(Stored items from a collection)
-------------------------
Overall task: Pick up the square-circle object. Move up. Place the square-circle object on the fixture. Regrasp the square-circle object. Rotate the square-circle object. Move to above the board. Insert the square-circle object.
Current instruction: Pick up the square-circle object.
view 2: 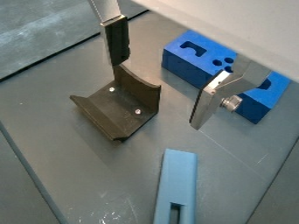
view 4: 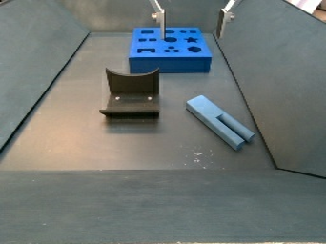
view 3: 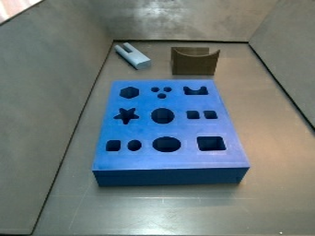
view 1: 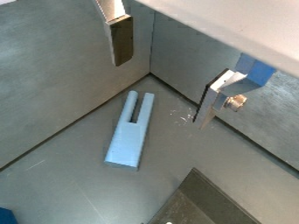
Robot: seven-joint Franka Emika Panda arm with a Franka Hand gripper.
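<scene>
Scene in the side view from the fixture end, left to right: fixture [view 4: 129, 93] left of centre on the floor, board [view 4: 171, 48] at the far end, square-circle object [view 4: 219, 120] lying flat on the right, close beside the right wall and well apart from both. Gripper [view 1: 163, 74] raised above the floor, fingers spread wide with nothing between the pads; only the finger tips enter that side view, at the far end above the board. Step in hand, by judgement: the first pick, not yet begun. In a wrist view, square-circle object [view 2: 177, 187] lies clear of the fixture [view 2: 117, 105] and of the board [view 2: 219, 69]. Slot cut into one end of the object, visible in both wrist views; plain solid length at the opposite end. For a sound pick: centre the gripper over the solid length, turn the wrist so the pads face the two long sides, descend straight down, close only when both pads bracket the bar. Clearance to the right wall probably tight, though hard to judge from these views; keep the wall-side finger clear during descent.
</scene>
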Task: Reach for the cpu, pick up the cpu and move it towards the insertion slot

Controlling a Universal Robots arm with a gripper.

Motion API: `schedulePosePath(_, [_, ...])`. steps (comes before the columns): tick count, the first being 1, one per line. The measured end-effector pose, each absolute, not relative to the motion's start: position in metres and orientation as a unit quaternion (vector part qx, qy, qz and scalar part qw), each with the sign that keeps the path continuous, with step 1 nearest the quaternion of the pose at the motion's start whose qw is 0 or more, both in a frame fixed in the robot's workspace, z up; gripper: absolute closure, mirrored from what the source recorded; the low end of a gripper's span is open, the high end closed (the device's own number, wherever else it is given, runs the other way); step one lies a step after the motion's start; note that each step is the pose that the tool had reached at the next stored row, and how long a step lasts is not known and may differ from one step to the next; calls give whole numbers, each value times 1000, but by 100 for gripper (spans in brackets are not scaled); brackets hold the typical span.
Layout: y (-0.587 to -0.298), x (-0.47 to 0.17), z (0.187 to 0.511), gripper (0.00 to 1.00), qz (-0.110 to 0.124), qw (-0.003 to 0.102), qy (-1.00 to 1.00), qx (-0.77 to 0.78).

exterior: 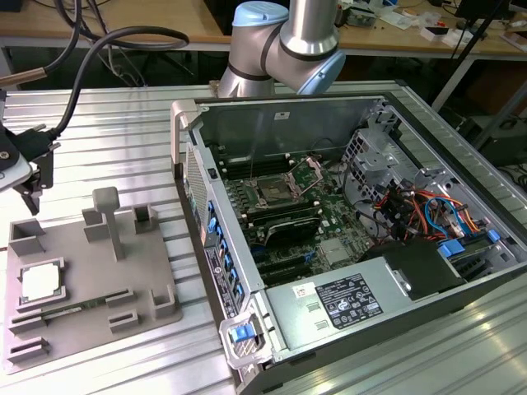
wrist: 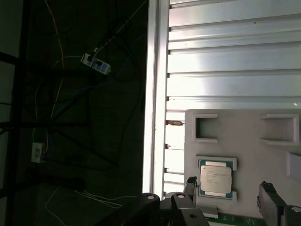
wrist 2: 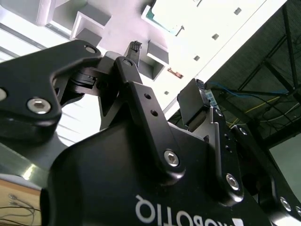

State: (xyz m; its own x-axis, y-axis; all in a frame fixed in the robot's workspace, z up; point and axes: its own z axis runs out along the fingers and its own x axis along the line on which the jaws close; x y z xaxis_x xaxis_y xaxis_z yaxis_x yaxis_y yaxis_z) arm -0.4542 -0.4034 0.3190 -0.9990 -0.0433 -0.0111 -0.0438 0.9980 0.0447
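The cpu (exterior: 41, 282) is a pale silvery square chip lying flat in a pocket of the grey holder plate (exterior: 90, 329), at the exterior view's left. In the first wrist view the cpu (wrist: 216, 179) sits between the two dark fingertips (wrist: 190, 184) of my gripper (wrist: 228, 186), which is open and hovers above it, not touching. In the exterior view the gripper (exterior: 33, 188) hangs at the far left edge, above the plate. The second wrist view shows its fingers (wrist 2: 134, 49) spread apart. The insertion slot (exterior: 272, 194) is a dark square socket with a metal frame inside the open computer case.
The computer case (exterior: 186, 132) lies open on the slatted metal table (exterior: 115, 140), its wall rising at the exterior view's right of the plate. A green memory stick (exterior: 59, 312) lies on the plate near the cpu. Grey posts (exterior: 107, 218) stand up from the plate. The table's edge (wrist: 155, 94) is close.
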Motion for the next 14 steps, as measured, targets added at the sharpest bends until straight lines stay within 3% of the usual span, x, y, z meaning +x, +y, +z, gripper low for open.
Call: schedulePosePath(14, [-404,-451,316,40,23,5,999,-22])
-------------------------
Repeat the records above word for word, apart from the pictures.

WRITTEN RESPONSE:
Overall task: Pick up the square-circle object. Move up. Place the square-circle object on the fixture. Regrasp the square-circle object. Rotate the square-circle object. Move to above the board. Insert the square-circle object.
Current instruction: Pick up the square-circle object.
view 2: 
view 4: 
view 3: 
view 1: 
Robot: seven-joint Franka Emika Panda arm with a Franka Hand gripper.
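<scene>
Scene in the side view from the fixture end, left to right: fixture [view 4: 129, 93] left of centre on the floor, board [view 4: 171, 48] at the far end, square-circle object [view 4: 219, 120] lying flat on the right, close beside the right wall and well apart from both. Gripper [view 1: 163, 74] raised above the floor, fingers spread wide with nothing between the pads; only the finger tips enter that side view, at the far end above the board. Step in hand, by judgement: the first pick, not yet begun. In a wrist view, square-circle object [view 2: 177, 187] lies clear of the fixture [view 2: 117, 105] and of the board [view 2: 219, 69]. Slot cut into one end of the object, visible in both wrist views; plain solid length at the opposite end. For a sound pick: centre the gripper over the solid length, turn the wrist so the pads face the two long sides, descend straight down, close only when both pads bracket the bar. Clearance to the right wall probably tight, though hard to judge from these views; keep the wall-side finger clear during descent.
</scene>
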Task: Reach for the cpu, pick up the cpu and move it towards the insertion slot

Controlling a Universal Robots arm with a gripper.

Motion API: `schedulePosePath(_, [_, ...])`. steps (comes before the columns): tick count, the first being 1, one per line. The measured end-effector pose, each absolute, not relative to the motion's start: position in metres and orientation as a unit quaternion (vector part qx, qy, qz and scalar part qw), each with the sign that keeps the path continuous, with step 1 nearest the quaternion of the pose at the motion's start whose qw is 0 or more, both in a frame fixed in the robot's workspace, z up; gripper: absolute closure, mirrored from what the source recorded; the low end of a gripper's span is open, the high end closed (the device's own number, wherever else it is given, runs the other way); step one lies a step after the motion's start; note that each step is the pose that the tool had reached at the next stored row, and how long a step lasts is not known and may differ from one step to the next; calls give whole numbers, each value times 1000, but by 100 for gripper (spans in brackets are not scaled); brackets hold the typical span.
Layout: y (-0.587 to -0.298), x (-0.47 to 0.17), z (0.187 to 0.511), gripper (0.00 to 1.00), qz (-0.110 to 0.124), qw (-0.003 to 0.102), qy (-1.00 to 1.00), qx (-0.77 to 0.78).

exterior: 
wrist: 
wrist 2: 

State: (xyz m; its own x-axis, y-axis; all in a frame fixed in the robot's workspace, z up; point and axes: its own z axis runs out along the fingers and its own x axis along the line on which the jaws close; x y z xaxis_x xaxis_y xaxis_z yaxis_x yaxis_y yaxis_z) arm -0.4542 -0.4034 0.3190 -0.9990 -0.0433 -0.0111 -0.0438 0.9980 0.0447
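The cpu (exterior: 41, 282) is a pale silvery square chip lying flat in a pocket of the grey holder plate (exterior: 90, 329), at the exterior view's left. In the first wrist view the cpu (wrist: 216, 179) sits between the two dark fingertips (wrist: 190, 184) of my gripper (wrist: 228, 186), which is open and hovers above it, not touching. In the exterior view the gripper (exterior: 33, 188) hangs at the far left edge, above the plate. The second wrist view shows its fingers (wrist 2: 134, 49) spread apart. The insertion slot (exterior: 272, 194) is a dark square socket with a metal frame inside the open computer case.
The computer case (exterior: 186, 132) lies open on the slatted metal table (exterior: 115, 140), its wall rising at the exterior view's right of the plate. A green memory stick (exterior: 59, 312) lies on the plate near the cpu. Grey posts (exterior: 107, 218) stand up from the plate. The table's edge (wrist: 155, 94) is close.
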Motion for the next 14 steps, as measured, targets added at the sharpest bends until straight lines stay within 3% of the usual span, x, y, z meaning +x, +y, +z, gripper low for open.
Call: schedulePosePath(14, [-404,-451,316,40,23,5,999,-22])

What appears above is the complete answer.